**WHAT TO PRODUCE**
Report the tally of lines in the material below that have the string "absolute", with no other output.

**DATA SECTION**

..............................

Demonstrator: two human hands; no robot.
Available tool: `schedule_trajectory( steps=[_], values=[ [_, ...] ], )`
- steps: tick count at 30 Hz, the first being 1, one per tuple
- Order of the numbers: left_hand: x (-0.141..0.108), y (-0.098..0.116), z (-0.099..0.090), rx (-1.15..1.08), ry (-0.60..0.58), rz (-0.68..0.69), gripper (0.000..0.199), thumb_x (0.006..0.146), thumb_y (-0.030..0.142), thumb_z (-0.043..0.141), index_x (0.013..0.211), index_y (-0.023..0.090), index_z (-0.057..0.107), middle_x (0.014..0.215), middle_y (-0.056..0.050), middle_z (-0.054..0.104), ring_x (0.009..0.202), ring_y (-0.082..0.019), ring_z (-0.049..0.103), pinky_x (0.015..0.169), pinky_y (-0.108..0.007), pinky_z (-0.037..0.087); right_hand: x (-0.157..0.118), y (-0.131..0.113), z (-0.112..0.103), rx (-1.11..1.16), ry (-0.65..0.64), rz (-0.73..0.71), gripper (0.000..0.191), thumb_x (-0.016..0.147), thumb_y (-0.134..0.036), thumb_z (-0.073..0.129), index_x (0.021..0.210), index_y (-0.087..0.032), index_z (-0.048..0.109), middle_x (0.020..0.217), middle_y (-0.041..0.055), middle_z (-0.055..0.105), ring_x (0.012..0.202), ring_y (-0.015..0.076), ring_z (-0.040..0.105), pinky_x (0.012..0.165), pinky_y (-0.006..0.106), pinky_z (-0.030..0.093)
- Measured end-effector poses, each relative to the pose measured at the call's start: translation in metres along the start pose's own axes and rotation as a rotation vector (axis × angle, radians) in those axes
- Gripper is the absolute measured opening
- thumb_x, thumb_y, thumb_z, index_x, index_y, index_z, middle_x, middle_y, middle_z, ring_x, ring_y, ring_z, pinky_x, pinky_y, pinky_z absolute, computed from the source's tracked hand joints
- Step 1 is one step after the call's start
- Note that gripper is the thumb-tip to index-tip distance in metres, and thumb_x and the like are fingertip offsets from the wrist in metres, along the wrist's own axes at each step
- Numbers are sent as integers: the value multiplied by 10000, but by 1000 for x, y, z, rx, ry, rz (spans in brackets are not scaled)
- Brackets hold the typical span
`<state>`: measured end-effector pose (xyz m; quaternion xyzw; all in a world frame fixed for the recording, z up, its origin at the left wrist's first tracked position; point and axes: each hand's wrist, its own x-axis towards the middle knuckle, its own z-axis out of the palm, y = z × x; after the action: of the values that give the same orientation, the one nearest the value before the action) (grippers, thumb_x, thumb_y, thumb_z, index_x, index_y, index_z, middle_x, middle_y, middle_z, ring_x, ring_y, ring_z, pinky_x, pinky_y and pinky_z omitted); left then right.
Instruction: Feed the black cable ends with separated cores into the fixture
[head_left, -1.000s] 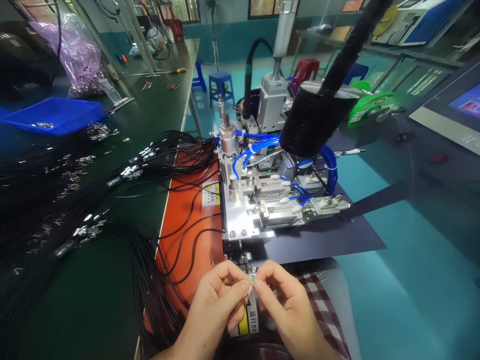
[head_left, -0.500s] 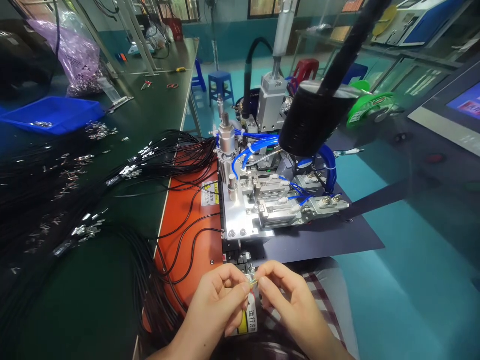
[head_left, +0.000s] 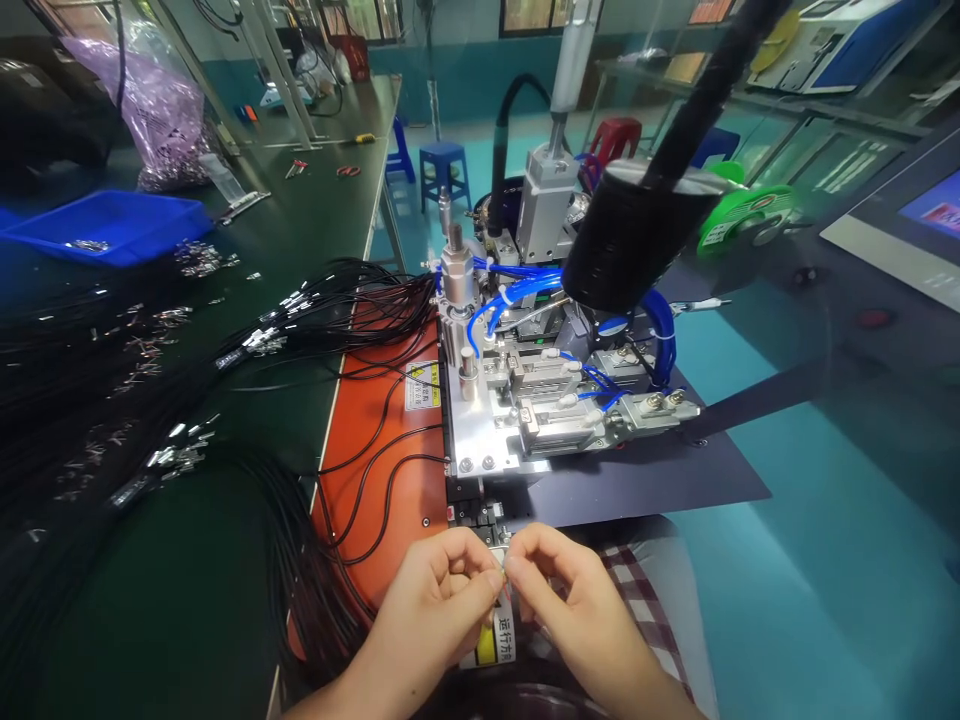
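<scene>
My left hand (head_left: pixel 446 590) pinches the fine end of a thin wire between thumb and forefinger, just in front of the machine. My right hand (head_left: pixel 559 580) is closed in a pinch right beside it, the fingertips almost touching. A short reddish wire strand (head_left: pixel 507 591) pokes out below the fingertips; the rest is hidden by the fingers. Beyond the hands stands a metal machine fixture (head_left: pixel 480 440) with cylinders and blue air tubes (head_left: pixel 525 285). Several black cables (head_left: pixel 390 500) run across the orange machine top (head_left: pixel 375 450) toward its edge.
Bundles of black cables with metal ends (head_left: pixel 176 455) cover the dark green table (head_left: pixel 187 570) at left. A blue tray (head_left: pixel 112 225) and a purple bag (head_left: pixel 161 110) lie farther back. A black cylinder (head_left: pixel 637 240) hangs over the fixture. A green reel (head_left: pixel 746 220) is at right.
My right fingertips have shifted slightly left, closer to the left ones. The pale yellowish-green strand seen between them is now mostly hidden, and a reddish strand shows below.
</scene>
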<state>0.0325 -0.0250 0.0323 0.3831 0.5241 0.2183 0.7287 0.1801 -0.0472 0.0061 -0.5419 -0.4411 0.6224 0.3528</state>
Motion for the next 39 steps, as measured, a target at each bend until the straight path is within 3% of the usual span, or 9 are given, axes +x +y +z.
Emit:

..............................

**ANSWER SPACE**
2